[Task to carry out]:
Using the data below, return every line that holds the word "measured".

Material provided Block Start

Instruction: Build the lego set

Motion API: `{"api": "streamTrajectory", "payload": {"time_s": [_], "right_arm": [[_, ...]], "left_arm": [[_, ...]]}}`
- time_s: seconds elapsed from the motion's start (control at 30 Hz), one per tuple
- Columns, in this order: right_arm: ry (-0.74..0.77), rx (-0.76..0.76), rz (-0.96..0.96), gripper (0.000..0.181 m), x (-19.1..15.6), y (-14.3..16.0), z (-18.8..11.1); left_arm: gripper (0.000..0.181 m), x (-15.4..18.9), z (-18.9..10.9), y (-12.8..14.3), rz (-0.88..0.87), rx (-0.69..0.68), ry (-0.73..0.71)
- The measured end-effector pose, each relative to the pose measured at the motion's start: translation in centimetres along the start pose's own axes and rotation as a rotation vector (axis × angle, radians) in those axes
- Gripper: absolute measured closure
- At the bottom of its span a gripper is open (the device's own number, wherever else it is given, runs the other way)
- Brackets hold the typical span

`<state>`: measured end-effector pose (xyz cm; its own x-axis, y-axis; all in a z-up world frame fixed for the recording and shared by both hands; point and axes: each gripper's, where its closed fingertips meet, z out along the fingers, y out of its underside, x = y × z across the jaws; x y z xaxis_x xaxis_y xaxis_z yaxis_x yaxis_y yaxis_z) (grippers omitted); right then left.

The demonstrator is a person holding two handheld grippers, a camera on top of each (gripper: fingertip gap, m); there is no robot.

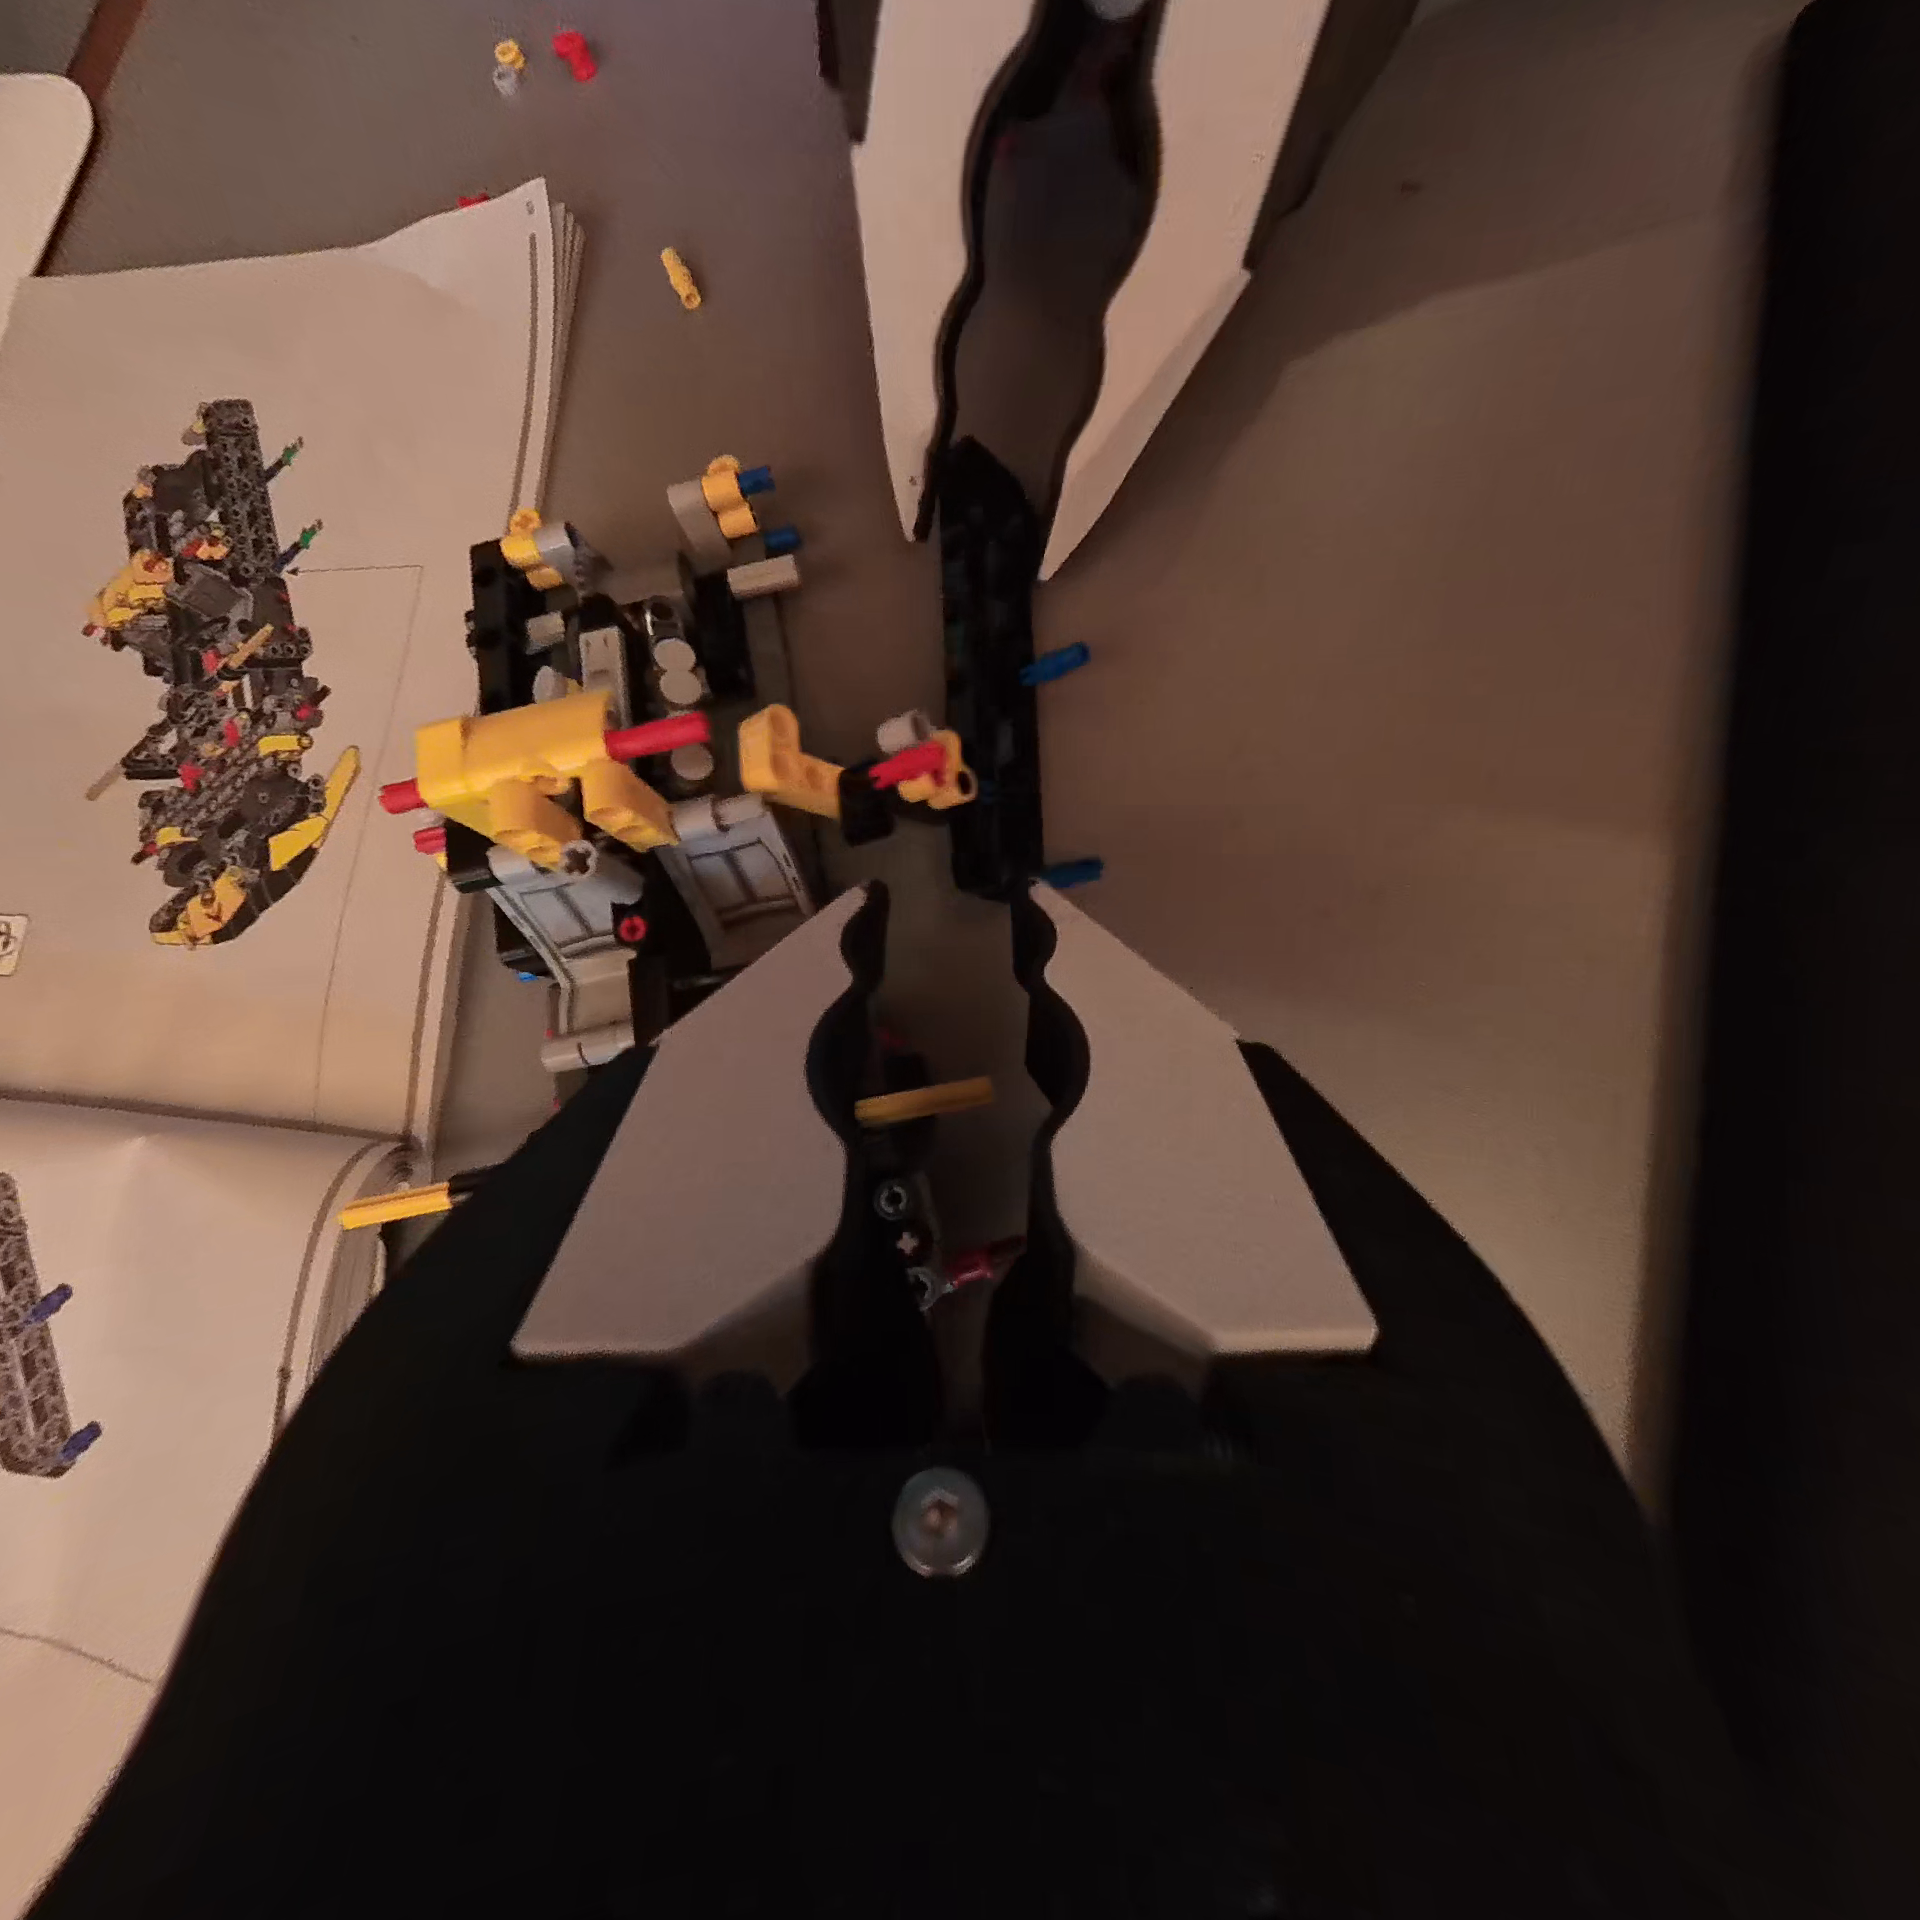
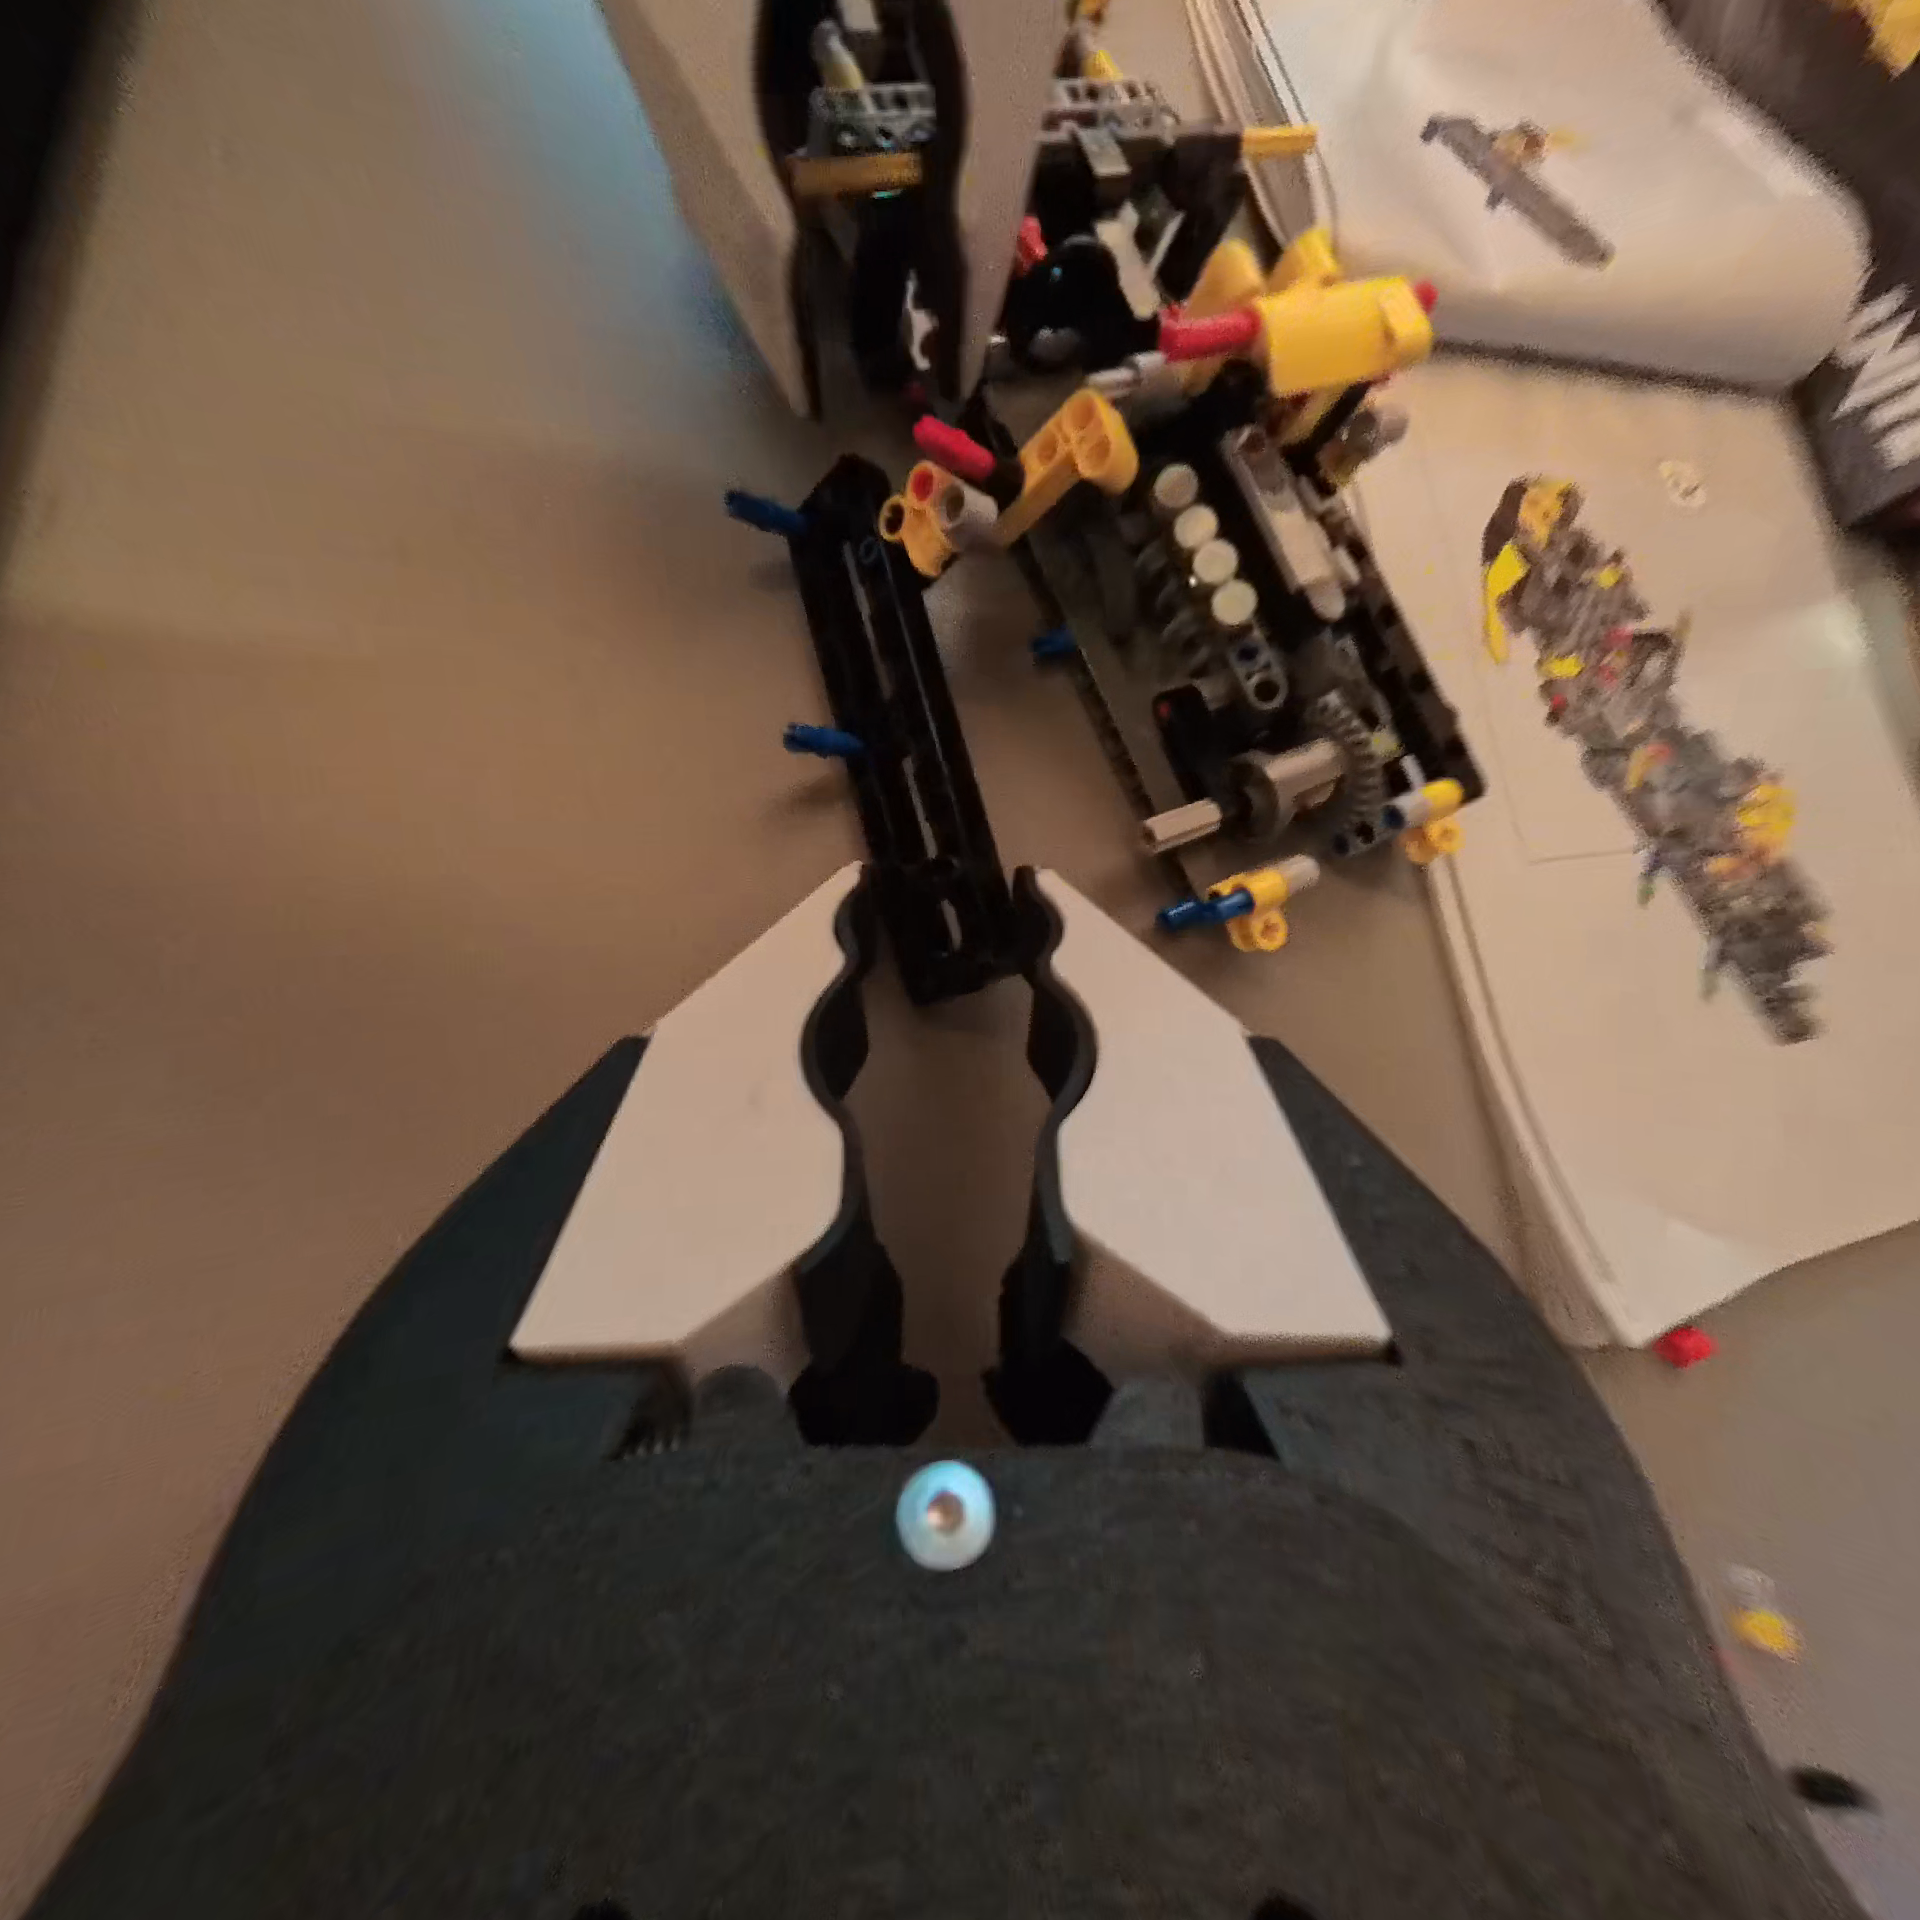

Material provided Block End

[Problem solution]:
- The measured end-effector pose, each relative to the pose measured at the motion's start: translation in centimetres along the start pose's own axes and rotation as a rotation vector (axis × angle, radians) in those axes
- Gripper: absolute measured closure
`<state>`: measured end-effector pose (xyz cm; its own x-axis, y-axis; all in a z-up world frame fixed for the recording and shared by both hands; point and axes: each gripper's, where its closed fingertips meet, z out along the fingers, y out of its underside, x = y × z across the jaws; x y z xaxis_x xaxis_y xaxis_z yaxis_x yaxis_y yaxis_z) (grippers omitted); right then left.

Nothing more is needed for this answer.